Work to be completed: Two lines in the listing below mark the span: one contains "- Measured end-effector" and one contains "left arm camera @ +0". Reproduce both of them and everything between, exactly.

Information supplied:
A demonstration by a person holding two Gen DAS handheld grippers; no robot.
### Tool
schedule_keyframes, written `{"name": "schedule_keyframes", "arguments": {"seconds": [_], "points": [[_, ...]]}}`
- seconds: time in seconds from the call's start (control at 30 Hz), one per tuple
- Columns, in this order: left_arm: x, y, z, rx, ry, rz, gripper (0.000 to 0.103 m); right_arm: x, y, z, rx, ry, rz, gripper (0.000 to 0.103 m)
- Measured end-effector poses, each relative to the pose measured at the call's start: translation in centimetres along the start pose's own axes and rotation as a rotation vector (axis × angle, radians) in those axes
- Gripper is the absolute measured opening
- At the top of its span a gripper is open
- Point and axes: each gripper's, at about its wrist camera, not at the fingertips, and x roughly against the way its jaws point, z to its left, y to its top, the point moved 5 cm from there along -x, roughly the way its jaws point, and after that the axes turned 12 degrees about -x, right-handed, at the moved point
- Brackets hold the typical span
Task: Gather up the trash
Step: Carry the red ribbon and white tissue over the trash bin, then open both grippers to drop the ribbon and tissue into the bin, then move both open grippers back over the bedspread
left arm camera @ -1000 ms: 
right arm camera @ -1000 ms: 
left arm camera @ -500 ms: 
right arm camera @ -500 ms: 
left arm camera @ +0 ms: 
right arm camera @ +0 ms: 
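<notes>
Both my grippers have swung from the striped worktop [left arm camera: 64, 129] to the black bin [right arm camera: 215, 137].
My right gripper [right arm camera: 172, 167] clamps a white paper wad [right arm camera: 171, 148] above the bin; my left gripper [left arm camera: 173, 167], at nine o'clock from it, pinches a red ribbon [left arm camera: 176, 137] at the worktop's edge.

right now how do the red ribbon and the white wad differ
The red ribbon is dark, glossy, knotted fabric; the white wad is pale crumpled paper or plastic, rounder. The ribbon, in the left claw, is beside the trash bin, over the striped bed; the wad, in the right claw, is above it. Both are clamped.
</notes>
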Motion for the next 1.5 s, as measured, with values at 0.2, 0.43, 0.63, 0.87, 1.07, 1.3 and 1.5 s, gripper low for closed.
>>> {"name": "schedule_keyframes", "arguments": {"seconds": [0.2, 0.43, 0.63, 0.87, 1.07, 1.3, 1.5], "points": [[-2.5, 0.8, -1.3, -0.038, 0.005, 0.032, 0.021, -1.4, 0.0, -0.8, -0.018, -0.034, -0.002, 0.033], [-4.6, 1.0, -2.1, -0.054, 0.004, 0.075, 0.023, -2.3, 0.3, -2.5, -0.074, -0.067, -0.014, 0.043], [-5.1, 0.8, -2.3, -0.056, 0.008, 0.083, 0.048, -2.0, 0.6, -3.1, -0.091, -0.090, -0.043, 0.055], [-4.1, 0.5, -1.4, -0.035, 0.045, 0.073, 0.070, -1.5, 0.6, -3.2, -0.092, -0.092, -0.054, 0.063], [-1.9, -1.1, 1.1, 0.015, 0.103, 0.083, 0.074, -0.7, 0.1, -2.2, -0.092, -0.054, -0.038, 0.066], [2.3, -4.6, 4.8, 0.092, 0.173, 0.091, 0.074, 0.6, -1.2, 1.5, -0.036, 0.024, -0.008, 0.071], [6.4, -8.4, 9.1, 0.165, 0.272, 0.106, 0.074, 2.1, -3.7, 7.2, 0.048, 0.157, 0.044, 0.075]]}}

Solution to the problem:
- Measured end-effector poses, each relative to the pose measured at the call's start: translation in centimetres along the start pose's own axes and rotation as a rotation vector (axis × angle, radians) in those axes
- Gripper is the absolute measured opening
- At the top of its span a gripper is open
- Point and axes: each gripper's, at about its wrist camera, not at the fingertips, and x roughly against the way its jaws point, z to its left, y to its top, the point moved 5 cm from there along -x, roughly the way its jaws point, and after that the axes turned 12 degrees about -x, right-handed, at the moved point
- Brackets hold the typical span
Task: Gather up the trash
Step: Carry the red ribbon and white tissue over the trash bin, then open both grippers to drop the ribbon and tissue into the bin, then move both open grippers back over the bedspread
left arm camera @ -1000 ms: 
right arm camera @ -1000 ms: 
left arm camera @ -500 ms: 
right arm camera @ -500 ms: 
left arm camera @ +0 ms: 

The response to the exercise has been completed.